Frequently asked questions

Will replacing just the catalytic converter fix P0420 on my Outback?
Maybe for 6–18 months if your engine consumes oil. The underlying problem on the EJ25/FB25 platform is oil reaching the catalyst from worn piston rings. New cat plus continued consumption equals repeat failure. Test oil consumption before spending on a cat.
Is my Subaru still covered under the oil consumption warranty?
Subaru extended powertrain warranty to 8 years/100,000 miles on 2011–2014 Forester, Outback, Legacy, and Impreza for documented consumption cases. Past that, occasional goodwill cases are granted — call a Subaru dealer with your VIN to check. Out-of-warranty owners are responsible for the repair.
How do I test oil consumption on an EJ25 properly?
Change the oil with manufacturer-spec full synthetic. Mark the dipstick at FULL. Drive 1,200 miles of normal mixed driving. Check oil level on level ground, engine warm and off for 5 minutes. Subaru considers anything over 1 quart per 1,200 miles excessive.
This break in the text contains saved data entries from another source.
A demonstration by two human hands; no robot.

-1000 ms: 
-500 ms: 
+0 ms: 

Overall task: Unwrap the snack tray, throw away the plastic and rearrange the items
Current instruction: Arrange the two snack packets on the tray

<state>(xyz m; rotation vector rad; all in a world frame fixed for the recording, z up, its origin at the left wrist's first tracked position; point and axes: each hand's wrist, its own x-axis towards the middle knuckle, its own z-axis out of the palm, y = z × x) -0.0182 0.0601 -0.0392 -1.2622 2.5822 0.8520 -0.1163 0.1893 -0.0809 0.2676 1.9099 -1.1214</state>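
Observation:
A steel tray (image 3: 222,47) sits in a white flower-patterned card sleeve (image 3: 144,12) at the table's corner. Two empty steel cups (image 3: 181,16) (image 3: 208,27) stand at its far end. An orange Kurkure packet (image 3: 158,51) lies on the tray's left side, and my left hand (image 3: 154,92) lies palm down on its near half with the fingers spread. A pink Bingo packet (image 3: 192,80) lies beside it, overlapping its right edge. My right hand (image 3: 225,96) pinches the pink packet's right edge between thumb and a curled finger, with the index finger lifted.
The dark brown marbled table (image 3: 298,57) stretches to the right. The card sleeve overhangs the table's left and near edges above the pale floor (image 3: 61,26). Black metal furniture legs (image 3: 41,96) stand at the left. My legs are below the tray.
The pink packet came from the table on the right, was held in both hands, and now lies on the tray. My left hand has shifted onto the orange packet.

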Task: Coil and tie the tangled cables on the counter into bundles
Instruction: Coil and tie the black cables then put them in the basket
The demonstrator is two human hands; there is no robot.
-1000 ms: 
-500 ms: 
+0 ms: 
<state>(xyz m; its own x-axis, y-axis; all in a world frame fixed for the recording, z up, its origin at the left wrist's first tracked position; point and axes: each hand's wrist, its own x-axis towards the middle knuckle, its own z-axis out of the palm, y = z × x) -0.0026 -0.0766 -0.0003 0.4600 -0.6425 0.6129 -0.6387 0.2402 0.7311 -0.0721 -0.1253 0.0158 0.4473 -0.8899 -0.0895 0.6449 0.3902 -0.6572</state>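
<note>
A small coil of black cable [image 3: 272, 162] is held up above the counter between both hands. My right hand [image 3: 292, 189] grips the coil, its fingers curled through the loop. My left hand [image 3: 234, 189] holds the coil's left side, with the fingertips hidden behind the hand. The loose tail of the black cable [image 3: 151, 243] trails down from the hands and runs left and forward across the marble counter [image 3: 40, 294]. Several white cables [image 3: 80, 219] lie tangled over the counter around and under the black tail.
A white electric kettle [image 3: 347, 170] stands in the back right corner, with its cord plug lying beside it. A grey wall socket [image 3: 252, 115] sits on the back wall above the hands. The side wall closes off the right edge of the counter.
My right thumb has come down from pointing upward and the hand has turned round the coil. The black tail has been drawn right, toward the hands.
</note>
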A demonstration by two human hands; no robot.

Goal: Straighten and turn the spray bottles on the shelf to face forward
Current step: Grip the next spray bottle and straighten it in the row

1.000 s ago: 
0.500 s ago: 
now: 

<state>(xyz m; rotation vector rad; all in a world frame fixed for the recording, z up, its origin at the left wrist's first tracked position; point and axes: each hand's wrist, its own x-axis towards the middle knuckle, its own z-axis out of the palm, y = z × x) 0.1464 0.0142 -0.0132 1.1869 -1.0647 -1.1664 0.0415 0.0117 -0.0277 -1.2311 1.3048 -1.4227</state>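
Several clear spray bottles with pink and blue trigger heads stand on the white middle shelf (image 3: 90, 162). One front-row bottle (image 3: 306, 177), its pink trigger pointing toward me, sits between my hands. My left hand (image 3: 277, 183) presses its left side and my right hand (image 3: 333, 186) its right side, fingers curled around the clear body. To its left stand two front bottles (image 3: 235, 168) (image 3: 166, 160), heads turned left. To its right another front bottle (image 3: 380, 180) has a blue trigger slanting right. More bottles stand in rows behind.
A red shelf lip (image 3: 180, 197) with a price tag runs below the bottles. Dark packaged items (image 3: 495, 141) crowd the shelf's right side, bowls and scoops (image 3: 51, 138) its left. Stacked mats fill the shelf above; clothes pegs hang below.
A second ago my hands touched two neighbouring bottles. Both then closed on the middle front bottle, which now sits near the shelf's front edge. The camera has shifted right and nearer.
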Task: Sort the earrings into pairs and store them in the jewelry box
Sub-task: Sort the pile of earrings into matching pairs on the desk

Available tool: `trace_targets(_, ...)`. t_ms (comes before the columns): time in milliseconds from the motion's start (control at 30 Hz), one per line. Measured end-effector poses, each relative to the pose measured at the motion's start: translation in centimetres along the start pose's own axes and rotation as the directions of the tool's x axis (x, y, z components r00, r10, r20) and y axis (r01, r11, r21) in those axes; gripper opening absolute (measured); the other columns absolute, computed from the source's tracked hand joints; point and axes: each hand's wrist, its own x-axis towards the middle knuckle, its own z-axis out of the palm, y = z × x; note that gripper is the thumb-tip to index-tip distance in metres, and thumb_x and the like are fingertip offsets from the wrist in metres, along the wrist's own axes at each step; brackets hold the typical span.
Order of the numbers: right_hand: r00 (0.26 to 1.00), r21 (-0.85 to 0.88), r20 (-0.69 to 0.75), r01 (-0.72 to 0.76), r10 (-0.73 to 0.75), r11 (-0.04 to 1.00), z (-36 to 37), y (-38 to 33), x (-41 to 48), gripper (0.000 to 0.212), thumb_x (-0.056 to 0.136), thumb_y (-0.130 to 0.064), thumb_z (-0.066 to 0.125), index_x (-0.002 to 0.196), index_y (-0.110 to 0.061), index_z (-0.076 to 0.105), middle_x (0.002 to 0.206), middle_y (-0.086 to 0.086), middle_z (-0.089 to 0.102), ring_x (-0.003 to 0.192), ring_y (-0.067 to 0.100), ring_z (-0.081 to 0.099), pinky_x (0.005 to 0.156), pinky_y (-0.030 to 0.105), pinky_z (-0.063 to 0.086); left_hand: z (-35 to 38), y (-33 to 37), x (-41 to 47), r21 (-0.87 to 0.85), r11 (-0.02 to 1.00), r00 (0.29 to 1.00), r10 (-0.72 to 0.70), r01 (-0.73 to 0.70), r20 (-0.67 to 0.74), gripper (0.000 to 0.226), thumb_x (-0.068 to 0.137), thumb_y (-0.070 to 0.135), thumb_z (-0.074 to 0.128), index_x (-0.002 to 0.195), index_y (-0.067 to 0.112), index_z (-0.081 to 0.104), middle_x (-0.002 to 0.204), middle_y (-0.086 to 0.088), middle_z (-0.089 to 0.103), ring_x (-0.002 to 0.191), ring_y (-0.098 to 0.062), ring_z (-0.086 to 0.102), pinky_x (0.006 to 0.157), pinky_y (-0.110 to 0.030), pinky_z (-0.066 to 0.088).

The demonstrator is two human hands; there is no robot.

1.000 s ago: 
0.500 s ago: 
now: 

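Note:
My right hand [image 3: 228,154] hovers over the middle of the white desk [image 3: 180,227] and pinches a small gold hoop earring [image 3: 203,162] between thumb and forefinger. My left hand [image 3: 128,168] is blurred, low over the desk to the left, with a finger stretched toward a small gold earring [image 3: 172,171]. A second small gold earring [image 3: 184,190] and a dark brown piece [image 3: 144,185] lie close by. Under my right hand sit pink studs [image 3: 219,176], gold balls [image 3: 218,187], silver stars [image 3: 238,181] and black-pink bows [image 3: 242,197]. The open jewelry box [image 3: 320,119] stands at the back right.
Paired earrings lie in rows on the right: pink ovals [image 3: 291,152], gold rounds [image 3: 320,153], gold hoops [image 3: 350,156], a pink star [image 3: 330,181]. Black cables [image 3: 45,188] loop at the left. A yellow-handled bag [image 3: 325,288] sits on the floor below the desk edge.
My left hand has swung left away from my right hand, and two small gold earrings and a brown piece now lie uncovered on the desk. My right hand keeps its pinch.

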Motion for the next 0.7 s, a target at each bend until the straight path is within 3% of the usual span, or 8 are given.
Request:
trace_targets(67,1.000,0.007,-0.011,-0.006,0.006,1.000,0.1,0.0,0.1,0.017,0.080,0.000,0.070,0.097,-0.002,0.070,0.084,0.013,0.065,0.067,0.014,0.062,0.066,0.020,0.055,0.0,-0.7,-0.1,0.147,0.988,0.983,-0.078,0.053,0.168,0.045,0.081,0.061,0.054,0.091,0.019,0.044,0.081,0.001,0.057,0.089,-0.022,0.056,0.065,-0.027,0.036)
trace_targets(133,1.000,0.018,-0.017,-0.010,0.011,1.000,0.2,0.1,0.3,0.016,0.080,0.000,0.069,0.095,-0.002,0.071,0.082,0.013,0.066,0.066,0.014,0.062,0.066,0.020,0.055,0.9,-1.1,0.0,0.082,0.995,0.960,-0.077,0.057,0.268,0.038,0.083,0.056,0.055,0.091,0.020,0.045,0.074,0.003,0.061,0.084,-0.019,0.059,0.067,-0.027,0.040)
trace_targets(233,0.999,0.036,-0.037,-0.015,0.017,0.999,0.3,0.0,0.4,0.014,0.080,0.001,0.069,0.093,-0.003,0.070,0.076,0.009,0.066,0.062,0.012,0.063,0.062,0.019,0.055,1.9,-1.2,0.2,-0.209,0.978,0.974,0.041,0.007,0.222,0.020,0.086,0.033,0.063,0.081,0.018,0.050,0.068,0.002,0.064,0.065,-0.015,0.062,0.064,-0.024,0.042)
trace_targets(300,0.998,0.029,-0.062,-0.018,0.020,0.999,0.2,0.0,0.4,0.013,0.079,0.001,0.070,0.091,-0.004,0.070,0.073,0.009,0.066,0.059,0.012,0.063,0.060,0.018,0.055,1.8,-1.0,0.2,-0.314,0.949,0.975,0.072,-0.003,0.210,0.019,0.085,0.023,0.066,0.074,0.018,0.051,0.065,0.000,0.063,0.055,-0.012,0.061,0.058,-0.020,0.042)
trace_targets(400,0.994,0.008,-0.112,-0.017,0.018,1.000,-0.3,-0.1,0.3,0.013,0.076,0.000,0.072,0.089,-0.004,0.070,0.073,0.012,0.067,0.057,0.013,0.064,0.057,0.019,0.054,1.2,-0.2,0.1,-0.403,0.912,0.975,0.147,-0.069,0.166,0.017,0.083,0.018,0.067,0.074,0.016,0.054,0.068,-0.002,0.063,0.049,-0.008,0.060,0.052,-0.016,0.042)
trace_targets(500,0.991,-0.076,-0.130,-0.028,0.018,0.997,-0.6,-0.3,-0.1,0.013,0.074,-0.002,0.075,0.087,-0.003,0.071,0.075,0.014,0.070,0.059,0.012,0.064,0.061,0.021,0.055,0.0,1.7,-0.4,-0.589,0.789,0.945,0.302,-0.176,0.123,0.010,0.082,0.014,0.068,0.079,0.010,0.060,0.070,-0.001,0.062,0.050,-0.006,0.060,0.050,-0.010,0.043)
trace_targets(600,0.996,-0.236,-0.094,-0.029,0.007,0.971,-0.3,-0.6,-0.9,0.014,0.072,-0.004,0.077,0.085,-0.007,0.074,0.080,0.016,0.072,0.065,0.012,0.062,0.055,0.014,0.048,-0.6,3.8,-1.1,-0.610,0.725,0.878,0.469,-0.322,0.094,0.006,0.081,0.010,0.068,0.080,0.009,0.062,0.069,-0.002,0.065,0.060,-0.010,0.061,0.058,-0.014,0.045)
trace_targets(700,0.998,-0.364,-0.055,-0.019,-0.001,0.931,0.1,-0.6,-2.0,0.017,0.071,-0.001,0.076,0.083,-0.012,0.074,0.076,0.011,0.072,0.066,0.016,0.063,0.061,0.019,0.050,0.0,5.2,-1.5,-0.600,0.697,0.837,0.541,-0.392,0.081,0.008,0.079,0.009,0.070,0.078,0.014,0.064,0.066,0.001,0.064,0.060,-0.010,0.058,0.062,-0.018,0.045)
This is the same test the dealer would use.
Should I sell my Outback if it has P0420 and oil consumption?
Depends on what the vehicle is worth versus the repair cost. A vehicle worth $8,000+ that consumes oil can justify a $3,500 short block. A vehicle worth $4,000 cannot. The middle ground — $4,000–$8,000 — is a judgment call between sentimental value and replacement vehicle cost.